From the opposite side of this situation, it’s important for you to help a loved one get the treatment they need. While you can’t force them to go into a rehab facility, you can help them see that they need help. You can do this by having multiple conversations with them about their alcohol or drug use. Try to help them see how their addiction is controlling their lives or negatively impacting them. You can also encourage other people in the individual’s life to have similar conversations with them. While this is an overt type of peer pressure, it can ultimately result in positive effects for the individual.
Are Recovering Addicts Still Susceptible to Peer Pressure?

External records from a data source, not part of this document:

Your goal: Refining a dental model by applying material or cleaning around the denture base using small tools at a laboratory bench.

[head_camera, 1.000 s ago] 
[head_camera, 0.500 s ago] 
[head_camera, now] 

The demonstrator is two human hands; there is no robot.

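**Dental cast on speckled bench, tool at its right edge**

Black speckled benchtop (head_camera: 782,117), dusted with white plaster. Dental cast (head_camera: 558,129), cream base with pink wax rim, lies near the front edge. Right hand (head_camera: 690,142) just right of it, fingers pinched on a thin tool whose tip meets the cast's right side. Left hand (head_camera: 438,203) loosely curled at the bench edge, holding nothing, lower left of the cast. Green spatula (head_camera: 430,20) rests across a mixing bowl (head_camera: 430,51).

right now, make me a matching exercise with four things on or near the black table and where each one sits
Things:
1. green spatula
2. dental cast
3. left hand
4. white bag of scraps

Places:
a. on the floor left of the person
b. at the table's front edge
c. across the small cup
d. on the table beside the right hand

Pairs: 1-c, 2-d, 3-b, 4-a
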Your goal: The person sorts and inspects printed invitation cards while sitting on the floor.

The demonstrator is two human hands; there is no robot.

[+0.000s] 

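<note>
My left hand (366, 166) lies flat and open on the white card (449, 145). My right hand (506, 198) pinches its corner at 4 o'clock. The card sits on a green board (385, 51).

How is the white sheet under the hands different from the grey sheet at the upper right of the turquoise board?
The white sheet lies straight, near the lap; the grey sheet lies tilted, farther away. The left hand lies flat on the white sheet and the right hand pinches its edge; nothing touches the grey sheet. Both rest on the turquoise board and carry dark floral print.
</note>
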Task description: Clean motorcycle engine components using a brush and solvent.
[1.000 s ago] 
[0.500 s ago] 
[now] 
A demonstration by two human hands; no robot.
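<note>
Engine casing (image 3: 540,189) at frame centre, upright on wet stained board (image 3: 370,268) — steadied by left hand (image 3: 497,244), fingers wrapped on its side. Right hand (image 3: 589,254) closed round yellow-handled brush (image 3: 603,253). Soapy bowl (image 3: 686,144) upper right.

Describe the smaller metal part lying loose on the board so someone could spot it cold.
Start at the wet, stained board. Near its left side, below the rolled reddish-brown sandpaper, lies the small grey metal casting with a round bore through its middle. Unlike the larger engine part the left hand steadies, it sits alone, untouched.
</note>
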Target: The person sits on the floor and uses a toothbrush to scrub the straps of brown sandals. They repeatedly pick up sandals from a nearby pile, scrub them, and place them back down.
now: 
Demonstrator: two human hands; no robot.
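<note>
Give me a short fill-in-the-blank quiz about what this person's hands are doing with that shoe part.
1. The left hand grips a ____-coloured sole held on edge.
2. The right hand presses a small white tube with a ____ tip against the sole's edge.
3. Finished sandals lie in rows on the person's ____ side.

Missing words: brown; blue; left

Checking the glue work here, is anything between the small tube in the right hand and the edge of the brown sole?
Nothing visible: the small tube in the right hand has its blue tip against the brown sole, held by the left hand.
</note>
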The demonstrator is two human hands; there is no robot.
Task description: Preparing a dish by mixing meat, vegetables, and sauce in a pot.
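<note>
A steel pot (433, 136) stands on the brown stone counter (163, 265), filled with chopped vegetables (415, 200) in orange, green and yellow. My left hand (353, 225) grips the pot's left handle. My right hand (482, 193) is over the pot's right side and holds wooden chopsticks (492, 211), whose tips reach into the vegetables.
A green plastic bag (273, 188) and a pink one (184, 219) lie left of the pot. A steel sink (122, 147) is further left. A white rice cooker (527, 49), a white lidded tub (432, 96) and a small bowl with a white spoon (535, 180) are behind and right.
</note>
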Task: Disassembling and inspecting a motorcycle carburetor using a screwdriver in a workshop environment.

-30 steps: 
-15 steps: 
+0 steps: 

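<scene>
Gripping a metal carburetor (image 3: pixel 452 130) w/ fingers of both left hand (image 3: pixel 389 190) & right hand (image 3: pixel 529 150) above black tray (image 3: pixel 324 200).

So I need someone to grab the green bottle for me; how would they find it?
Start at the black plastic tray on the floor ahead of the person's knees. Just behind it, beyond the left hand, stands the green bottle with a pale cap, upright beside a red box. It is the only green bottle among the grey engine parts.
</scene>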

Even after you have completed an addiction treatment program, you will encounter negative peer pressure. In fact, your counseling sessions in your addiction treatment program will partially focus on peer pressure as a trigger. You’ll learn how to recognize when this type of negative peer pressure is occurring. You’ll also have an opportunity to practice how to deal with these situations when they do arise. During peer group meetings, you and other group members will act out situations in which someone is pressuring you to drink or use drugs. You’ll respond to these scenarios by practicing the best responses to each situation. This will prepare you for similar situations after you complete your recovery program.
Why It’s Important to Actively Look for Positive Peer Pressure
It’s equally important to look for ways to avoid negative peer pressure upon returning to your normal life. While this involves avoiding old friends and places that serve as triggers for drinking and using drugs, you can also take a more proactive approach. Look at this as an opportunity to rebuild a new life for yourself. Seek out activities that will expose you to positive peer pressure in your daily life. While you should still participate in group meetings in your community, you can also seek out other types of social support. Join a church or another spiritually focused group to help you find meaning in your life. Alternatively, you can find a hobby that interests you and join a group for that hobby. These healthy activities will help you improve the quality of your life. It will also introduce you to people who provide a positive influence. This will encourage you to live a sober and healthy lifestyle.